* _WHAT IS EXPECTED_: Write each line of the material exactly as given, from the top through the line that contains "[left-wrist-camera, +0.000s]", and omit all pictures.

* _RECORDED INFORMATION_:
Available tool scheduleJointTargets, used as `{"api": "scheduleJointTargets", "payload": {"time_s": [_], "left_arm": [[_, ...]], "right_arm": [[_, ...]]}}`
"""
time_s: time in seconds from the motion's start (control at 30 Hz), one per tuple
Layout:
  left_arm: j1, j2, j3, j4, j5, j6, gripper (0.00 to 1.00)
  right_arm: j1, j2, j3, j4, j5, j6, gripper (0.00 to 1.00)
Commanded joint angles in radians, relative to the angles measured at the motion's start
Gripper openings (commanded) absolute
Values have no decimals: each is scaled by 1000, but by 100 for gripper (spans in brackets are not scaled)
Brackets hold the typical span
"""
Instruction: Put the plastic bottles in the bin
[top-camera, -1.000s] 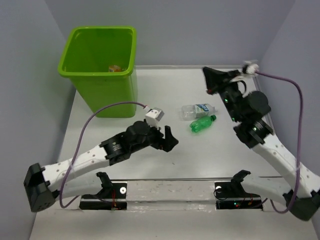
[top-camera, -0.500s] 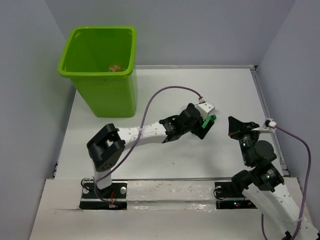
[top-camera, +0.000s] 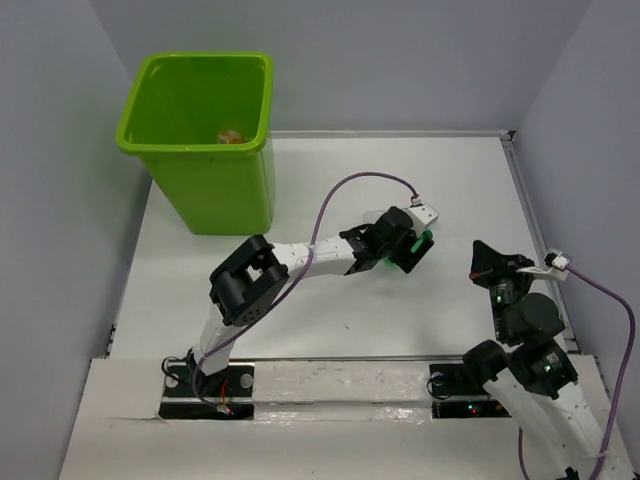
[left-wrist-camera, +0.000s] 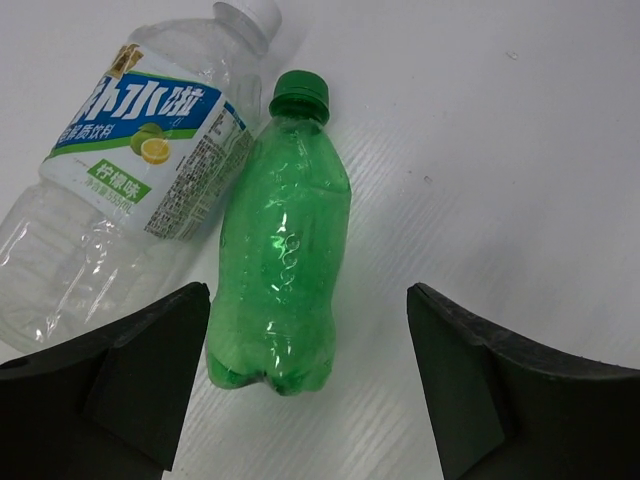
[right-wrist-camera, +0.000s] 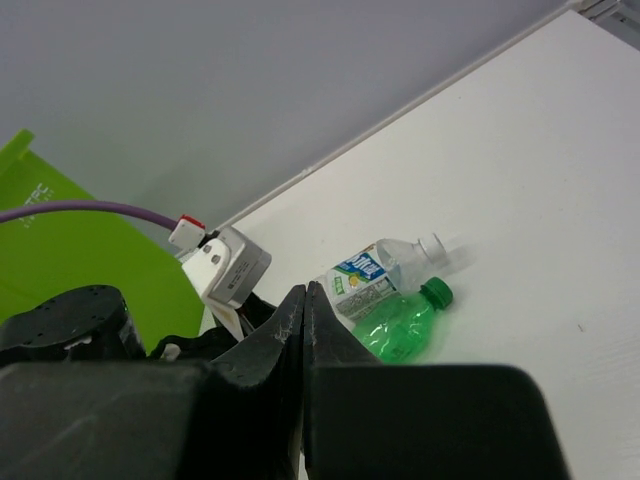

* _YOUR SOLUTION_:
Available tool scheduleJointTargets, used as `{"api": "scheduleJointTargets", "payload": {"time_s": [_], "left_arm": [[_, ...]], "right_arm": [[_, ...]]}}`
"""
time_s: time in seconds from the motion's start (control at 30 Hz), one per tuple
Layout:
  left_arm: j1, j2, j3, j4, j5, j6, gripper (0.00 to 1.00)
  right_arm: j1, j2, j3, j4, j5, j6, gripper (0.00 to 1.00)
Commanded joint angles in radians, relative to the angles measured at the motion's start
Gripper openings (commanded) absolute
Values have no decimals: each is scaled by 1000, but by 100 for gripper (spans in brackets are not scaled)
Brackets hold the typical span
"""
Instruction: Put the plastic bottles in the bin
[top-camera, -1.000s] 
[top-camera, -0.500s] 
[top-camera, +0.000s] 
[left-wrist-camera, +0.000s] 

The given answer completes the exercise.